◆ **TASK ITEM**:
Every entry below should be copied exactly, minus the pictures.

◆ **DATA FOR REVIEW**:
++++++

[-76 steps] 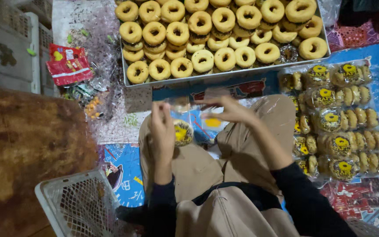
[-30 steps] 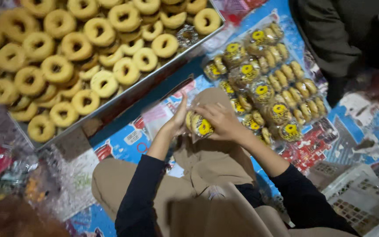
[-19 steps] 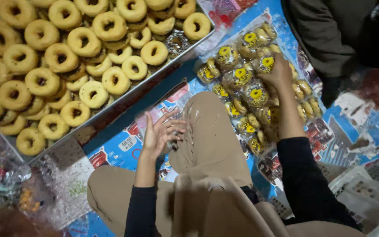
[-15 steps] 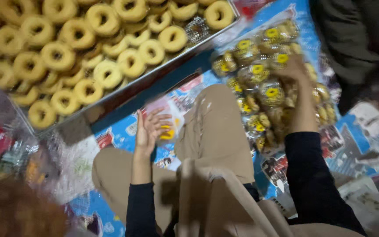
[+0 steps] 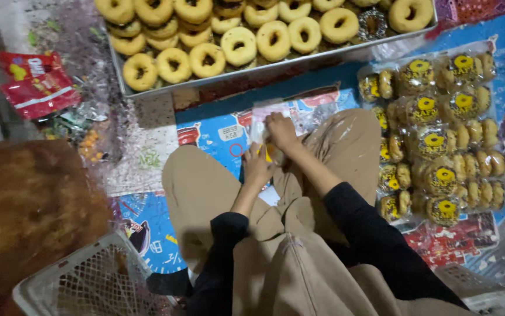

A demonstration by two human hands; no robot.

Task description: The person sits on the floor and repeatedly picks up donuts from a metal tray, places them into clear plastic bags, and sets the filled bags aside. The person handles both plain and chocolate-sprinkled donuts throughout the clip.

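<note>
A clear plastic bag (image 5: 273, 117), flat and crinkled with a yellow patch, sits between the knees; the right hand (image 5: 281, 130) pinches its top, the left hand (image 5: 256, 167) grips just below.

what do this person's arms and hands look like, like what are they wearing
Both arms are in long black sleeves that end at the wrists. The left hand and right hand are bare: no gloves, and no rings, watch or bracelets that show. The sleeves are plain, without visible markings.

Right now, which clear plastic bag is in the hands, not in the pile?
The empty clear plastic bag between the knees; both hands pinch it, while the packed ones lie stacked on the right.
</note>
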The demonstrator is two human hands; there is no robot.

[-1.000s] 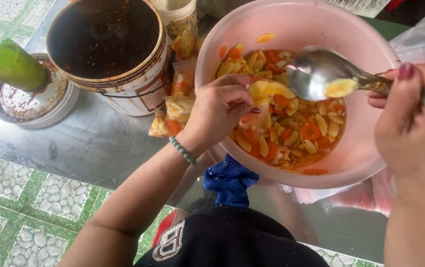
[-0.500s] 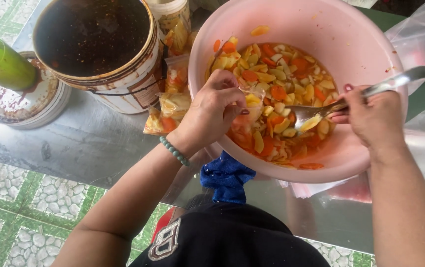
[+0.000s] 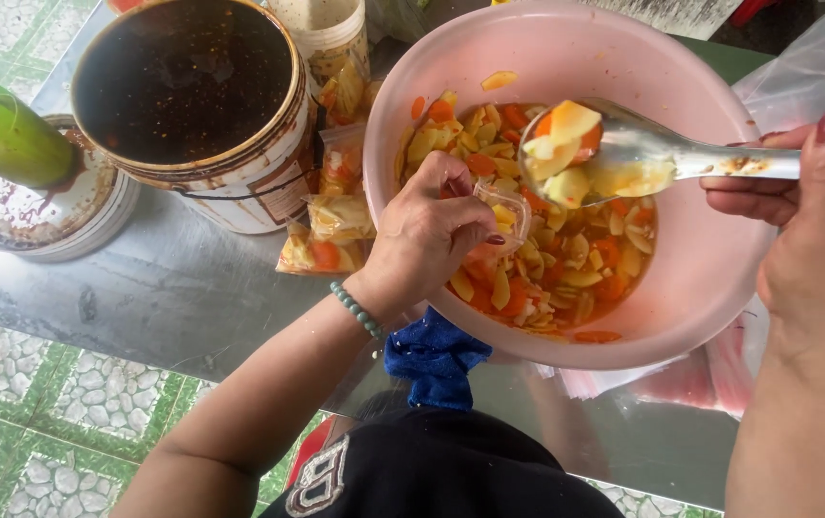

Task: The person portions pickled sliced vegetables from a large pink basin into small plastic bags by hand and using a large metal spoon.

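On steel table over green tiled floor, left fingers pinching bag, right fingers gripping spoon

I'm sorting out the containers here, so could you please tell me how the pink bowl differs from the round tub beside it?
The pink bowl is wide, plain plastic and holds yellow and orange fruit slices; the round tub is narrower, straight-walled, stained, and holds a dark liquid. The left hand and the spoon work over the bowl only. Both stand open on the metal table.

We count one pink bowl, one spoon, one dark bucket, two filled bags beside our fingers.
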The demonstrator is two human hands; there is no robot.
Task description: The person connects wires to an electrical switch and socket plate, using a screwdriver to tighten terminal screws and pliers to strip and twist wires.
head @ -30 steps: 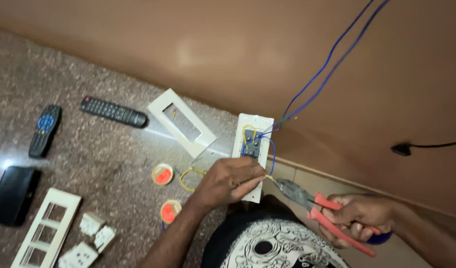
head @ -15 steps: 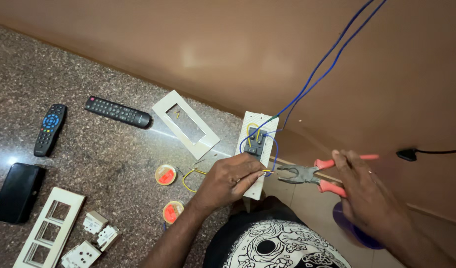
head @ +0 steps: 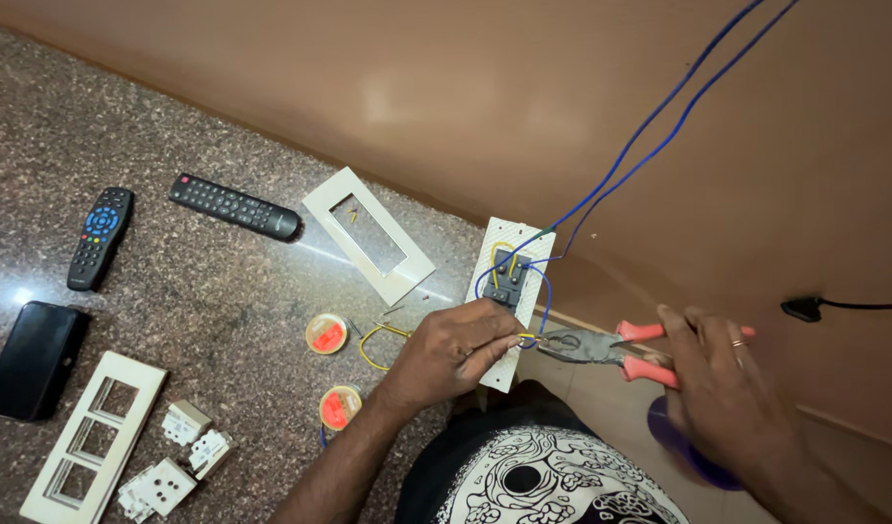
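While the right hand (head: 723, 383) is wrapping its fingers around the red handles of the pliers (head: 601, 347), the pliers' tips are pinching a yellow wire (head: 527, 337) (it is very thin). The left hand (head: 456, 351) is pressing closed on the white switch plate (head: 517, 254), lying on the speckled floor (head: 223, 291) by the wall, near two tape rolls (head: 328, 333).

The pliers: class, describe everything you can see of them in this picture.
The pliers have dark grey metal jaws and red-orange handles, seemingly plastic-coated. They lie nearly level, jaws pointing left, tips at a yellow wire pinched by the left hand. The right hand grips the handles, beside the white switch plate.
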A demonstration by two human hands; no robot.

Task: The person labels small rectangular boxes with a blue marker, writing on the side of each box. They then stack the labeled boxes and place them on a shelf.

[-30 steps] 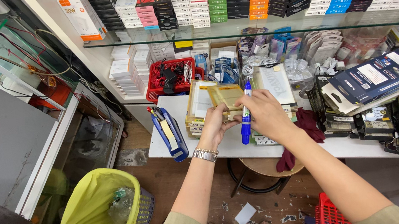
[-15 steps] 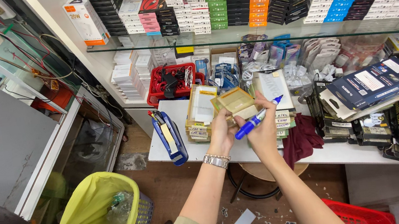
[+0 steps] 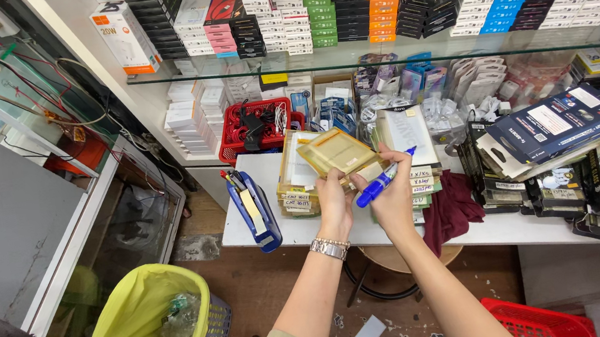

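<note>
Left hand [image 3: 334, 201], silver watch [image 3: 329, 248] at the wrist, fingers closed on the near edge of a flat yellow packet [image 3: 338, 152], held tilted above a stack of similar packets [image 3: 297, 184] on the white table [image 3: 299, 229]; right hand [image 3: 394, 197] pinching the packet's other corner, blue marker [image 3: 382, 180] clamped across its fingers, tip up to the right. Just left, a blue tape dispenser [image 3: 253, 210]; right of the hands, a dark red cloth [image 3: 451, 208]; below on the floor, a yellow-lined bin [image 3: 144, 322].

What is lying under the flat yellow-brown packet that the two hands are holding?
Under the flat yellow-brown packet, held by the left hand and right hand, stands a stack of similar clear packets on the white table. The packet covers the stack's top right part.
</note>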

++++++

◆ **ANSWER BELOW**:
[-76 steps] 
[-30 steps] 
[-19 steps] 
[-15 steps] 
[+0 steps] 

A demonstration by two human hands; no robot.

Task description: The person sits on the floor and repeatedly picks up donuts from a metal tray, places them into clear plastic bags, and sets the filled bags aside. The person handles both plain and chocolate-sprinkled donuts throughout the clip.

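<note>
A clear plastic bag (image 5: 273, 117), flat and crinkled with a yellow patch, sits between the knees; the right hand (image 5: 281, 130) pinches its top, the left hand (image 5: 256, 167) grips just below.

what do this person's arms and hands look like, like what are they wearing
Both arms are in long black sleeves that end at the wrists. The left hand and right hand are bare: no gloves, and no rings, watch or bracelets that show. The sleeves are plain, without visible markings.

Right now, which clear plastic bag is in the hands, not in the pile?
The empty clear plastic bag between the knees; both hands pinch it, while the packed ones lie stacked on the right.
</note>
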The demonstrator is two human hands; there is no robot.

[-1.000s] 
[-0.500s] 
[+0.000s] 

Task: The person portions pickled sliced vegetables from a large pink basin into small plastic bags by hand and using a large metal spoon.

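On steel table over green tiled floor, left fingers pinching bag, right fingers gripping spoon

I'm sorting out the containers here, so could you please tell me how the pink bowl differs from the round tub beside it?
The pink bowl is wide, plain plastic and holds yellow and orange fruit slices; the round tub is narrower, straight-walled, stained, and holds a dark liquid. The left hand and the spoon work over the bowl only. Both stand open on the metal table.

We count one pink bowl, one spoon, one dark bucket, two filled bags beside our fingers.
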The demonstrator is two human hands; there is no robot.
Task description: The person connects wires to an electrical switch and socket plate, using a screwdriver to tighten terminal screws and pliers to strip and twist wires.
head @ -30 steps: 
head @ -15 steps: 
head @ +0 steps: 
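While the right hand (head: 723, 383) is wrapping its fingers around the red handles of the pliers (head: 601, 347), the pliers' tips are pinching a yellow wire (head: 527, 337) (it is very thin). The left hand (head: 456, 351) is pressing closed on the white switch plate (head: 517, 254), lying on the speckled floor (head: 223, 291) by the wall, near two tape rolls (head: 328, 333).

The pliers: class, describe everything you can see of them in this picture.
The pliers have dark grey metal jaws and red-orange handles, seemingly plastic-coated. They lie nearly level, jaws pointing left, tips at a yellow wire pinched by the left hand. The right hand grips the handles, beside the white switch plate.
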A demonstration by two human hands; no robot.

Task: The person labels small rectangular boxes with a blue marker, writing on the side of each box. They then stack the labeled boxes and place them on a shelf.

[-30 steps] 
[-15 steps] 
[+0 steps] 

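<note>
Left hand [image 3: 334, 201], silver watch [image 3: 329, 248] at the wrist, fingers closed on the near edge of a flat yellow packet [image 3: 338, 152], held tilted above a stack of similar packets [image 3: 297, 184] on the white table [image 3: 299, 229]; right hand [image 3: 394, 197] pinching the packet's other corner, blue marker [image 3: 382, 180] clamped across its fingers, tip up to the right. Just left, a blue tape dispenser [image 3: 253, 210]; right of the hands, a dark red cloth [image 3: 451, 208]; below on the floor, a yellow-lined bin [image 3: 144, 322].

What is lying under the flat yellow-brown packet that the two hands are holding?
Under the flat yellow-brown packet, held by the left hand and right hand, stands a stack of similar clear packets on the white table. The packet covers the stack's top right part.
</note>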

What the exercise required is now complete.